Statistical analysis

Statistical testing was performed using the Statistical Analysis System release 9.3 (SAS Institute Inc., Cary, NC, USA). A probability level less than 0.05 was considered significant. The results are shown as the means ± standard error (SE). Differences in continuous and class variables between the normal and sarcopenia groups were assessed with t-tests and chi-square tests, respectively. To assess differences in the medical history of osteoporosis between the normal and sarcopenia groups, Fisher's exact test was used because the minimum expected cell size was less than five.

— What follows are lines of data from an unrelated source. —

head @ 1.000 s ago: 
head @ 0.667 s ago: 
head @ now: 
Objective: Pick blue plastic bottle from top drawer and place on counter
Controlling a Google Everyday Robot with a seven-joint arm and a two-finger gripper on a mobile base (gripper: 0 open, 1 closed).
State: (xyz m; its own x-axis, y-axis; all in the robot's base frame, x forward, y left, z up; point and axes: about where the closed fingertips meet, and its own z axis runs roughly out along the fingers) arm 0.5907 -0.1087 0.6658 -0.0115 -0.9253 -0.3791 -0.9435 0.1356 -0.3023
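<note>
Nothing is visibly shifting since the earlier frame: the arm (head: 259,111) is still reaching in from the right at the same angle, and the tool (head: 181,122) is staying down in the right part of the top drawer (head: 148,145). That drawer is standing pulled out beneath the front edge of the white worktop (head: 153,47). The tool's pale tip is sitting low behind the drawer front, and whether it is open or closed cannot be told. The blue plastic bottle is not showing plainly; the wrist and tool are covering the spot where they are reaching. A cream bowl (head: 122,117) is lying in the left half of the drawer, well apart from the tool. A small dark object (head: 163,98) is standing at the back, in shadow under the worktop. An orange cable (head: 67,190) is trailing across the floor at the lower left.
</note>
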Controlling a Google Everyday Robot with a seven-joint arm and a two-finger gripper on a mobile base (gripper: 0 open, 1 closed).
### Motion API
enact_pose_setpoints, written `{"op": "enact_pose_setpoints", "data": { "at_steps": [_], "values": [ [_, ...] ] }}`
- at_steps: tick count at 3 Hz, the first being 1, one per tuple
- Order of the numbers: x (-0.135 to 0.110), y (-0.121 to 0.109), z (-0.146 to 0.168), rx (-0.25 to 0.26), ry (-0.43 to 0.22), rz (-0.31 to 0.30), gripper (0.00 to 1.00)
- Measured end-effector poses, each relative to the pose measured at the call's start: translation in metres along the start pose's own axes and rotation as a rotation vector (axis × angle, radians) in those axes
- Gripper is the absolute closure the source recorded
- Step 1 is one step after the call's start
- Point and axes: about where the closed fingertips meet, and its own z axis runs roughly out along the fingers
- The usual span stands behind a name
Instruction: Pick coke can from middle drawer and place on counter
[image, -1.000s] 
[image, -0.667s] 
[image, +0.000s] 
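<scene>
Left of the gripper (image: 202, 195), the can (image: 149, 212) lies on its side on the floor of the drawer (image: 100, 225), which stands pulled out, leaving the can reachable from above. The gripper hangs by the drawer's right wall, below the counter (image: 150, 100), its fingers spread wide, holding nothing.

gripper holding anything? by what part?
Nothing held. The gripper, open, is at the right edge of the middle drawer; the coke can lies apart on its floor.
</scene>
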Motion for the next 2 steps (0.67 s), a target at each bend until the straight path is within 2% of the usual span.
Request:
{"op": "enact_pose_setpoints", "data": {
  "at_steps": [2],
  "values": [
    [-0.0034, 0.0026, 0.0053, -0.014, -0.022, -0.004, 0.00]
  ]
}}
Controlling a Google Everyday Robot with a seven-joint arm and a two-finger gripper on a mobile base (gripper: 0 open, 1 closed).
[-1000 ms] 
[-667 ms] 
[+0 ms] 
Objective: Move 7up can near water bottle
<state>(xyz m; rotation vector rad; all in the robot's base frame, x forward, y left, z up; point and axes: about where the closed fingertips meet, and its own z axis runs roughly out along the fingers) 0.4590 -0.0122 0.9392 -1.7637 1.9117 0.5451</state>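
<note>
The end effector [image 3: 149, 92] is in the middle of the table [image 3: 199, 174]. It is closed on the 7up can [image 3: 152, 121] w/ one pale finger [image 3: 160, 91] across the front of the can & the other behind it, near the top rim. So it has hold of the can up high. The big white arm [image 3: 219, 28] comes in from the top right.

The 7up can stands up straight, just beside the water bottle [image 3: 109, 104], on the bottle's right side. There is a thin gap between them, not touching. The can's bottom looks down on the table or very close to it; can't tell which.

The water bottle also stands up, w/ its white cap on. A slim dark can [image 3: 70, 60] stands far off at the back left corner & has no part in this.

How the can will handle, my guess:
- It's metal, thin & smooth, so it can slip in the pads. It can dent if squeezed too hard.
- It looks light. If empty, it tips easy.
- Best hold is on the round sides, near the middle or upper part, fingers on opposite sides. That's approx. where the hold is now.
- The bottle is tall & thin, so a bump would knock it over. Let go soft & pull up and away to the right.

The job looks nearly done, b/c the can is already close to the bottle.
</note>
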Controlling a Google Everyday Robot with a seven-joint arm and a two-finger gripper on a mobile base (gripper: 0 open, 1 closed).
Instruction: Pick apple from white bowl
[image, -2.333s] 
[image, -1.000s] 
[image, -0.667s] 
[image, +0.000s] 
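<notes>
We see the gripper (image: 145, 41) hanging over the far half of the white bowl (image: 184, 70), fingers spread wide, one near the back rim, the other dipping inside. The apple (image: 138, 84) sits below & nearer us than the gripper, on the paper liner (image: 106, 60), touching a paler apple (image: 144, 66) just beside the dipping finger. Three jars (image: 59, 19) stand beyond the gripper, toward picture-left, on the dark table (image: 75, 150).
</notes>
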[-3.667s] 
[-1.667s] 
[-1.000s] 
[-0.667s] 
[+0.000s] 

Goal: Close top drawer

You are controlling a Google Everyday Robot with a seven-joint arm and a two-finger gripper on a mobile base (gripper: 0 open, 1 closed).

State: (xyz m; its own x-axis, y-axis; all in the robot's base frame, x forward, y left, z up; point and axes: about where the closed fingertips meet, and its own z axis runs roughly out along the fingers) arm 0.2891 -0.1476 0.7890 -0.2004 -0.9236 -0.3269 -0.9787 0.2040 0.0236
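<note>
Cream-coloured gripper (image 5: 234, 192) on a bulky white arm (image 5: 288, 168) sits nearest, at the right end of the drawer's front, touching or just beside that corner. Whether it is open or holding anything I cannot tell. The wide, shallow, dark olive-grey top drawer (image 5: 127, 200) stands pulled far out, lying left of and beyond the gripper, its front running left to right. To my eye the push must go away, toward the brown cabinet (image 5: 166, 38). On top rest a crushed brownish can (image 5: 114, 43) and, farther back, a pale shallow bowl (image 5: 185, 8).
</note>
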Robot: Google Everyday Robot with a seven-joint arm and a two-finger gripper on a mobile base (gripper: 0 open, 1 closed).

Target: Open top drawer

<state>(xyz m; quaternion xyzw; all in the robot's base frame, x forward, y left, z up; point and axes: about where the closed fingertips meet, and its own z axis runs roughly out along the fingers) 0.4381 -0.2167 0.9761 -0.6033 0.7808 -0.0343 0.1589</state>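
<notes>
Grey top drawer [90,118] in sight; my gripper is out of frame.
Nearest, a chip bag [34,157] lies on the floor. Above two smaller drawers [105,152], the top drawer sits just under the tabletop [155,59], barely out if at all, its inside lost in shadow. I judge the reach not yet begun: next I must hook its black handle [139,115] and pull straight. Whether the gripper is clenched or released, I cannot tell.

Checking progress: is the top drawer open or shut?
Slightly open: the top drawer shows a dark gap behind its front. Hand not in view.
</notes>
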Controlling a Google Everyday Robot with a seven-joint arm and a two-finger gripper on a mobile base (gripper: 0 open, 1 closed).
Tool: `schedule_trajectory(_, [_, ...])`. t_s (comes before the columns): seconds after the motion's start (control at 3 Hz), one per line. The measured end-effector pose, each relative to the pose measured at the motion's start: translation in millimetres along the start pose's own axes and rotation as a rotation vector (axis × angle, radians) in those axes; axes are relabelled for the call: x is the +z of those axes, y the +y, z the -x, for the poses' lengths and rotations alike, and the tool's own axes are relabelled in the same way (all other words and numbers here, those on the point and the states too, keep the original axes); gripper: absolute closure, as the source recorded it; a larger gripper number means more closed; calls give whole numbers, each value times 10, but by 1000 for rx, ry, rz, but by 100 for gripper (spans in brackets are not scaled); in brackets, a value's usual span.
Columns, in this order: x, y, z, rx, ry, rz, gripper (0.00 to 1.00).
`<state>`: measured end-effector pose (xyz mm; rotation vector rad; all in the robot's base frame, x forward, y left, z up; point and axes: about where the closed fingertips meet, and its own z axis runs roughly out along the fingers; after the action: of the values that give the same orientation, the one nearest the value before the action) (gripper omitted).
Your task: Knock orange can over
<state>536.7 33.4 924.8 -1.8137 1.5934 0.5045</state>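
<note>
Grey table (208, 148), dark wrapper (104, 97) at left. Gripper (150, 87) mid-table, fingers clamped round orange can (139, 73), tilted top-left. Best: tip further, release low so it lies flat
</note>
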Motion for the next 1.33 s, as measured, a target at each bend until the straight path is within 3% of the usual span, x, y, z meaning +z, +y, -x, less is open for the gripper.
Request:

Cumulative data were analyzed using GEE, which take into account the dependency of repeated observations within participants; this is an important feature that is necessary for longitudinal analyses. An additional advantage of GEE is that participants are included regardless of missing values. Thus, participants who were lost to follow-up after early wave examination were also included in the analyses. GEE models were fitted using the GENMOD procedure of SAS. The GENMOD procedure fits generalized linear models. The correlation structure was specified to be autoregressive.

The serum T levels were modeled as dichotomized variables in GEE analyses. In this study, the cut-off values of T were established based on the serum level of FT, because under the current circumstances in Japan, hypogonadism is diagnosed using the serum level of FT. The FT decreases during ageing, whereas the TT levels do not change during ageing in Japanese men21,22. In addition, measurement of SHBG cannot be performed for the diagnosis of hypogonadism in Japan, because SHBG measurement is not included in the gonadal function tests covered by health insurance. The participants were divided into two groups based on the serum level of FT in the baseline examination: the low level group (<7.7 pg/ml) and the normal level group (≥7.7 pg/ml). The FT of 7.7 pg/ml, which was minus 2 standard deviations below the mean for healthy Japanese men aged 40–49 years, was approximately equal to the 5th percentile of participants in this study21. Thus, the cut-off values of TT and cFT were defined as the 5th percentile of serum levels (TT 2.9 ng/ml; cFT 46.3 pg/ml) in participants.

Analyses were carried out with an unadjusted crude model and several adjusted models, controlling for different combinations of confounding variables: age was taken as a moderator variable in model 1; age, leisure-time physical activity, nutrition intake (total energy, total protein, vitamin D), medical history (stroke, heart disease, cancer, diabetes, osteoporosis, rheumatoid arthritis) and smoking habit were considered moderator values in model 2.